Much of the research into growth modeling over the subsequent decades following Solow’s breakthrough has been dedicated to trying to “endogenize” those exogenous forces (i.e. move them inside the model). For instance, a major accomplishment was endogenizing the savings rate – how much of household income was saved and invested in expanding firms’ capital stocks. Even with this endogenous savings rate, as well as exogenous growth in the population providing labor for production, the accumulating capital stocks in these neoclassical growth models could not explain all of the growth in GDP. The difference, called the Solow Residual, was interpreted as the growth in productivity due to technological development and was like manna from heaven for the actors in the economy – exogenously growing over time regardless of the decisions made by the actors in the model.

But it should be fairly obvious that decisions we make today can affect our future productivity through technological development, and not just through the accumulation of capital stocks or population growth. Technological development is not free. It is the result of someone’s decision to invest in developing technologies. Because technological development is the endogenous result of an economic decision, it can be affected by any factors that distort the incentives involved in such investment decisions (e.g., taxes and regulations). 

This is the primary improvement of endogenous growth theory over neoclassical growth models.  Endogenous growth models take into account the idea that innovative firms invest in both capital and technology, which has the aggregate effect of moving out the entire production possibilities curve.  Further, policies such as increasing regulatory restrictions or changing tax rates will affect the incentives and abilities of people in the economy to innovate and produce.  The Dawson and Seater study relies on a model originally developed by Pietro Peretto to examine the effects of taxes on economic growth.  Dawson and Seater adapt the model to include regulation as another endogenous variable, although they do not formally model the exact mechanism by which regulation affects investment choices in the same way as taxes.  Nonetheless, it’s perfectly feasible that regulation does affect investment, and, to a degree, it is simply an empirical question of how much.

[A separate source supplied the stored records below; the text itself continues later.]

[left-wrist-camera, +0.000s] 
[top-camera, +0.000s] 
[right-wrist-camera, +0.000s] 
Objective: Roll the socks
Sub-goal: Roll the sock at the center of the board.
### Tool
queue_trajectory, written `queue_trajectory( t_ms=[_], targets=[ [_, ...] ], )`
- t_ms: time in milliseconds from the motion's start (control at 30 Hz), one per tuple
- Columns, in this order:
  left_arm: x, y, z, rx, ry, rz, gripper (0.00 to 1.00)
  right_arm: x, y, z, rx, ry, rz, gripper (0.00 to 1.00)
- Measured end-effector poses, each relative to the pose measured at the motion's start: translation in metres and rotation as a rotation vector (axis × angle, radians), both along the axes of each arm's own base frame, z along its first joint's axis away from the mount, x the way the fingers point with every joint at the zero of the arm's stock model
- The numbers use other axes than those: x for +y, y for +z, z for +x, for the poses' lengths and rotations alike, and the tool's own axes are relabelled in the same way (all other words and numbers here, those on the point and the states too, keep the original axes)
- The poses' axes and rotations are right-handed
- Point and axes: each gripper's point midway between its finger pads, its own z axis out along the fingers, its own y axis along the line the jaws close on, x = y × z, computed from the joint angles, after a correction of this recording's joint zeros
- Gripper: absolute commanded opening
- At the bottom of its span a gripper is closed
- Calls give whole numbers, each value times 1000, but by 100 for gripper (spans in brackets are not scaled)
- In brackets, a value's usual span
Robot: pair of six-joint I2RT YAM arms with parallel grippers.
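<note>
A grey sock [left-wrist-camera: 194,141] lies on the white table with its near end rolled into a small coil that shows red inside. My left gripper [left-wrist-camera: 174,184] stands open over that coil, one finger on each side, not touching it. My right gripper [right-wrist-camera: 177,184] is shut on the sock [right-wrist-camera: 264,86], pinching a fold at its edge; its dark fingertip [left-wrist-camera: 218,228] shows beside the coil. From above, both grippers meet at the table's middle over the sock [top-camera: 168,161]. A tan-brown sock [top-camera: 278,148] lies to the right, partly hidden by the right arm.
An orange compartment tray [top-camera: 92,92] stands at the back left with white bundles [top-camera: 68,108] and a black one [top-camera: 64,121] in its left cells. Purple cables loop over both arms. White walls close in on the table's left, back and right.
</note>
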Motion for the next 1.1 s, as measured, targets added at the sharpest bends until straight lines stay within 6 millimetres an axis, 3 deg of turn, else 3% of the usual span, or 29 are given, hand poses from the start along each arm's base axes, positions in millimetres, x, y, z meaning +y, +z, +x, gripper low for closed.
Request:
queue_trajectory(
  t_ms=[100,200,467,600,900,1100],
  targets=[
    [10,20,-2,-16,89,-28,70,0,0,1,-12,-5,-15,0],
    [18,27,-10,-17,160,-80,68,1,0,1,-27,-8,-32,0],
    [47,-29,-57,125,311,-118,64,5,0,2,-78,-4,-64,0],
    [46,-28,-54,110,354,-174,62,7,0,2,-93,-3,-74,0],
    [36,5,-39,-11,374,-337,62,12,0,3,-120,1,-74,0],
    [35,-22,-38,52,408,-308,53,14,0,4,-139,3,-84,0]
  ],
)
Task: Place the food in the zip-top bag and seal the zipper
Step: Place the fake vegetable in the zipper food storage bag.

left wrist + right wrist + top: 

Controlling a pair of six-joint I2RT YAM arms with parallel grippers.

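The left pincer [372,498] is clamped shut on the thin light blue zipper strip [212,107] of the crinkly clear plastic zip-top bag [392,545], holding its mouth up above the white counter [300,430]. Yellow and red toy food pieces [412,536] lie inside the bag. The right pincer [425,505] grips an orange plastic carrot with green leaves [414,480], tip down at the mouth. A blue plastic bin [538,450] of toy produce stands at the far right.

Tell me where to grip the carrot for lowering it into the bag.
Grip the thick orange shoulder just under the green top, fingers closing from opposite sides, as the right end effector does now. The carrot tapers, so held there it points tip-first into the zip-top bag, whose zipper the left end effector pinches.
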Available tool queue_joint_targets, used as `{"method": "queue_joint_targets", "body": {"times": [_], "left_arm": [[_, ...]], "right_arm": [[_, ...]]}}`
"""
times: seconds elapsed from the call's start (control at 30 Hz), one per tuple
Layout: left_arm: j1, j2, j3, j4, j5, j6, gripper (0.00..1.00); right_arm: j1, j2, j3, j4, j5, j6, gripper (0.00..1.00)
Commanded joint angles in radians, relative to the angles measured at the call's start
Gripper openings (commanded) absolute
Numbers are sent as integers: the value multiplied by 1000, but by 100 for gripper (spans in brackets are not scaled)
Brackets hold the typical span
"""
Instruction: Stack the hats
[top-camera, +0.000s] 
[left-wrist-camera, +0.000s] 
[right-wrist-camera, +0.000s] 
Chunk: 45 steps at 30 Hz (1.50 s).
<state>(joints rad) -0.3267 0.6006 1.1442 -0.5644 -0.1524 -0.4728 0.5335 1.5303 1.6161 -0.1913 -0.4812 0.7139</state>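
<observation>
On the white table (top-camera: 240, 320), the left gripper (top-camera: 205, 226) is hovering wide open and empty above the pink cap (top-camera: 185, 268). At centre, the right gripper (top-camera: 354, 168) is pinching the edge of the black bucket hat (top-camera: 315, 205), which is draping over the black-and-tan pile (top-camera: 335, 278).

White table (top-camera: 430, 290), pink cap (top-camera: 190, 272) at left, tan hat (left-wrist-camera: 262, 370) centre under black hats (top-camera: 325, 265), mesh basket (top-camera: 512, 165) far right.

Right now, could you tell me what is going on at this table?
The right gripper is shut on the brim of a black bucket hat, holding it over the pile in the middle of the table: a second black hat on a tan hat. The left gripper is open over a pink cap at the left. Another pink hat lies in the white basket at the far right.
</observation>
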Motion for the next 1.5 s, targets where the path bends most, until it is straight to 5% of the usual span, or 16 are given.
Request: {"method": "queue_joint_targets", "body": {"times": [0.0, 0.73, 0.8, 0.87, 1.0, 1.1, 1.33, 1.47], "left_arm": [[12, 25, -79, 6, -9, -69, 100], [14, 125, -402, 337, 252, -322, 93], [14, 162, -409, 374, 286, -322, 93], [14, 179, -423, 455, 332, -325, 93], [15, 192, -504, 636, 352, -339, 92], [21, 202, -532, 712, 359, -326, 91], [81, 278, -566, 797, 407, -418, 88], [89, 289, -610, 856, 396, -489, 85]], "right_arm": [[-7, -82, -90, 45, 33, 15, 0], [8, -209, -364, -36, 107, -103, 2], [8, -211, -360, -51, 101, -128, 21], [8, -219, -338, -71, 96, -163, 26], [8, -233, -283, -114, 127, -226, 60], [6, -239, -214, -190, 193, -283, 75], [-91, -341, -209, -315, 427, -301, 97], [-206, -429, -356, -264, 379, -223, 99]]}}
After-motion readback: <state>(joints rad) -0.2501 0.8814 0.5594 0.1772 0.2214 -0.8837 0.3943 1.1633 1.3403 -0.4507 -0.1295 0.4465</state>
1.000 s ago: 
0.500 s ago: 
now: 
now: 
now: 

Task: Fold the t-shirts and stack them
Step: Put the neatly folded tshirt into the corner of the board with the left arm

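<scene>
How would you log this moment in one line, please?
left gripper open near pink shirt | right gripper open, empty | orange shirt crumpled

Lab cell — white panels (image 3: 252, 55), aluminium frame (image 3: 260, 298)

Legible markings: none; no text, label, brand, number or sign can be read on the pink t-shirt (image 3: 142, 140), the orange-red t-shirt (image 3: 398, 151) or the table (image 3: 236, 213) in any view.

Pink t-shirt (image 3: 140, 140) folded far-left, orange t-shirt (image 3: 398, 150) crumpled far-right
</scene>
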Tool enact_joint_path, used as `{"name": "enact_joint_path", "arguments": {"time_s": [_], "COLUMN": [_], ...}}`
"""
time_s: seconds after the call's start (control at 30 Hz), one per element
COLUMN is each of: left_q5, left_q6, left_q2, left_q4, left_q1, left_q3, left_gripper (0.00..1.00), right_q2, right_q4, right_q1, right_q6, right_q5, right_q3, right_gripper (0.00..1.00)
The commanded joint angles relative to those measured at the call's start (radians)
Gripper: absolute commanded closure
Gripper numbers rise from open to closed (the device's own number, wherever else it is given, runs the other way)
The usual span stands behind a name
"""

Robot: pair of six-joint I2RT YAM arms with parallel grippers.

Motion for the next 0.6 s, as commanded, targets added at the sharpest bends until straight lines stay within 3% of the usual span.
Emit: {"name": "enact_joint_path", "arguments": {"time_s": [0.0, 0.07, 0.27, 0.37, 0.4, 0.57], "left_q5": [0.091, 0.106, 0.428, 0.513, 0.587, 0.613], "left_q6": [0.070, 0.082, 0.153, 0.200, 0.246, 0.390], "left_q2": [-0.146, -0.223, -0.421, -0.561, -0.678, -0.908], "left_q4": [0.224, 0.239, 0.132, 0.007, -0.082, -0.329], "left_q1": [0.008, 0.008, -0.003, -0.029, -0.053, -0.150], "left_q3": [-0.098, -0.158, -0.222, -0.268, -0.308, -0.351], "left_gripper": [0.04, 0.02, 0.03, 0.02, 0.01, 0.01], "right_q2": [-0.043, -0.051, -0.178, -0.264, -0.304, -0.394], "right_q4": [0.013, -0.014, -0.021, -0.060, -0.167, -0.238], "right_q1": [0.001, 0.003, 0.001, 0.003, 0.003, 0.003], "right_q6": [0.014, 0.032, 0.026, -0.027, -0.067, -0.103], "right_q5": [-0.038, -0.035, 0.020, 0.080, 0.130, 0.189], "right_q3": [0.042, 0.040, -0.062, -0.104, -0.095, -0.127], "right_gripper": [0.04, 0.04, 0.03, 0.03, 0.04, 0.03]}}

So, now that you at least know that Dawson and Seater selected an accepted and feasible model—a model that, like a good map, makes reliable predictions about real world outcomes—you’re surely asking how that model provided empirical evidence of regulation’s effect on economic growth.  The answer depends on what empirical means.  Consider a much better established model: gravity.  A simple model of gravity states that an object in a vacuum near the Earth’s surface will accelerate towards the Earth at 9.81 meters per second squared. On other planets, that number may be higher or lower, depending on the planet’s massiveness and the object’s distance from the center of the planet.  In this analogy, consider taxes the equivalent of mass – we know from previous endogenous growth models that taxes have a fairly known effect on the economy, just like we know that mass has a known effect on the rate of acceleration from gravitational forces.  Dawson and Seater have effectively said that regulations must have a similar effect on the economy as taxes.  Maybe the coefficient isn’t 9.81, but the generalized model will allow them to estimate what that coefficient is – so long as they can measure the “mass” equivalent of regulation and control for “distance.”  They had to rely on the model, in fact, to produce the counterfactual, or to use a term from science experiments, a control group.  If you know that mass affects acceleration at some given constant, then you can figure out what acceleration is for a different level of mass without actually observing it.  Similarly, if you know that regulations affect economic growth in some established pattern, then you can deduce what economic growth would be without regulations.  Dawson and Seater appealed to an endogenous growth model (courtesy of Perreto) to simulate a counterfactual economy that maintained regulation levels seen in the year 1949.  By the year 2005, that counterfactual economy had become considerably larger than the actual economy – the one in which we’ve seen regulation increase to include over 1,000,000 restrictions.